Niedrige und stagnierende Steuern machen Alkohol immer erschwinglicher, was Gesundheitsrisiken fördert und die öffentlichen Gesundheitssysteme weltweit belastet, wie neue Berichte zeigen

Die Weltgesundheitsorganisation drängt die Regierungen weltweit, die Steuern auf alkoholische Getränke zu erhöhen, da Alkohol in vielen Ländern erschwinglicher geworden ist. In zwei Berichten, die diese Woche veröffentlicht wurden, erklärte die Organisation, dass die derzeitigen Steuersätze nicht mit der Inflation oder den steigenden Einkommen Schritt gehalten haben, so dass es für die Menschen einfacher geworden ist, Alkohol zu kaufen. Dieser Trend trägt nach Ansicht der WHO zu einem höheren Konsum und einer Zunahme von Gesundheitsproblemen wie nicht übertragbaren Krankheiten, Verletzungen und Gewalt bei.

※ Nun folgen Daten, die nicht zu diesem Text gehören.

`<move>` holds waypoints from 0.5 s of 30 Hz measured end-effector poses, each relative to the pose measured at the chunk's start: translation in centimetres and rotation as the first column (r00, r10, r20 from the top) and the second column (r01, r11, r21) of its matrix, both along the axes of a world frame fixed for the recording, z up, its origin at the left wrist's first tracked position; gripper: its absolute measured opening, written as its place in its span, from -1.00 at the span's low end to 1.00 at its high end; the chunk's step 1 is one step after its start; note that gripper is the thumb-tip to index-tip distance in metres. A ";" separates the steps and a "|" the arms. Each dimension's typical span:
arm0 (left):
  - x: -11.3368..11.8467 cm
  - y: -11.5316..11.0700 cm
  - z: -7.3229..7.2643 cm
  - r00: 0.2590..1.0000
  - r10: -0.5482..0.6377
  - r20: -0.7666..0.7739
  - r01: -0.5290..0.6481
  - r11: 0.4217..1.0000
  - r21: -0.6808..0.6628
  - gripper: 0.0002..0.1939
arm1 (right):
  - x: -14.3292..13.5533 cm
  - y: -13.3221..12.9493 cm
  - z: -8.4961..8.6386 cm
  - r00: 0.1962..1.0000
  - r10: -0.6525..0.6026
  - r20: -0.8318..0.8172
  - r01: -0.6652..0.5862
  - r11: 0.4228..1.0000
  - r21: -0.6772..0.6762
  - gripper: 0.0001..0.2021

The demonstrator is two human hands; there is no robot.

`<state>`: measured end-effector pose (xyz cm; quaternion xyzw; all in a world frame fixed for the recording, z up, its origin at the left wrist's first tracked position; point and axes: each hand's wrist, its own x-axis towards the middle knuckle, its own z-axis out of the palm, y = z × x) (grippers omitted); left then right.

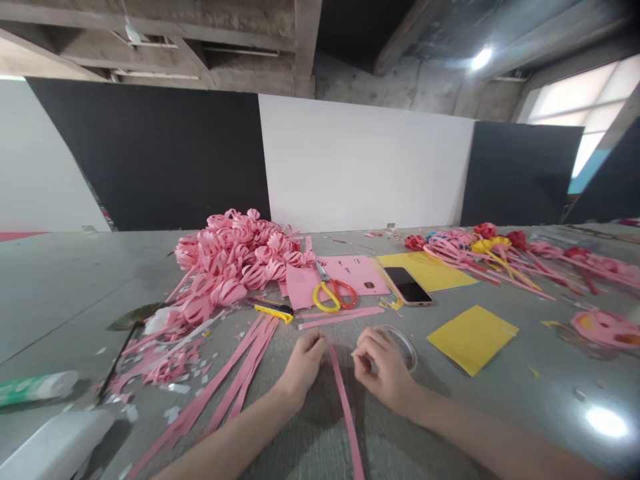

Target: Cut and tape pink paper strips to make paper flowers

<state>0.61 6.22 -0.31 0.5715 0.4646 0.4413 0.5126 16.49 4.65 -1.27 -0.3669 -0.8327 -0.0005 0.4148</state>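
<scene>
A long pink paper strip runs from the table's near edge up to the fingertips of my left hand, which is closed on its far end. My right hand is pinched just to the right of the strip, apart from it. Something small and pale may be between its fingertips, too small to name. Behind that hand lies a roll of clear tape, partly hidden. Ahead are scissors with yellow and red handles, a yellow utility knife and two short pink strips.
A heap of curled pink paper flowers stands at the back left, with loose pink strips before it. A phone, yellow paper and paper flowers lie rightward. A green-white tube and white box sit left.
</scene>
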 end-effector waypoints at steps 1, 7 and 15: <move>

Aus den Berichten geht hervor, dass 167 Länder derzeit irgendeine Form von Steuern auf Alkohol erheben. Die WHO stellte jedoch fest, dass diese Steuern oft zu niedrig sind, um einen nennenswerten Einfluss auf die Preise zu haben. Im Durchschnitt machen die Steuern etwa 14 Prozent des Bierpreises und 22,5 Prozent des Preises für Spirituosen aus. Wein wird in mindestens 25 Ländern nicht besteuert, die meisten davon in Europa.

Die Organisation wies auch darauf hin, dass nur wenige Regierungen die Alkoholsteuern regelmäßig an die Inflation anpassen. Infolgedessen sind die realen Kosten für Alkohol in vielen Ländern seit 2022 gesunken. Dies macht es den Menschen leichter, mehr Alkohol zu kaufen, was zu erhöhten Gesundheitsrisiken und sozialen Problemen führen kann.

Die Forderung nach höheren Steuern ist Teil der WHO-Initiative "3 by 35", die im vergangenen Jahr angekündigt wurde. Ziel ist es, die realen Preise für Alkohol, Tabak und zuckerhaltige Getränke bis 2035 zu erhöhen. Die Agentur argumentiert, dass eine Erhöhung der Steuern auf diese Produkte nicht nur den schädlichen Konsum reduzieren, sondern auch dringend benötigte Einnahmen für die finanziell belasteten Gesundheitssysteme bringen würde.

Die Empfehlungen der WHO kommen in einer Zeit, in der viele Länder mit wachsenden Problemen der öffentlichen Gesundheit im Zusammenhang mit dem Alkoholkonsum konfrontiert sind. Eine stärkere Steuerpolitik könnte den Regierungen helfen, diese Probleme anzugehen und gleichzeitig ihre Haushalte zu entlasten, so die WHO. Sie fordert die politischen Entscheidungsträger auf, ihre derzeitigen Steuerstrukturen zu überprüfen und regelmäßige Anpassungen an die Inflation in Betracht zu ziehen.

Zwar haben einige Regierungen in den letzten Jahren Schritte zur Erhöhung der Alkoholsteuern unternommen, doch die WHO berichtet, dass die Fortschritte langsam und uneinheitlich waren. Die Organisation fordert eine besser koordinierte globale Anstrengung, um sicherzustellen, dass die Alkoholpreise die tatsächlichen sozialen und gesundheitlichen Kosten widerspiegeln. Sie sagt, dass ohne Maßnahmen die Erschwinglichkeit von Alkohol weiter ansteigen wird, wodurch mehr Menschen gefährdet werden und der Druck auf die Gesundheitsdienste in der ganzen Welt zunimmt.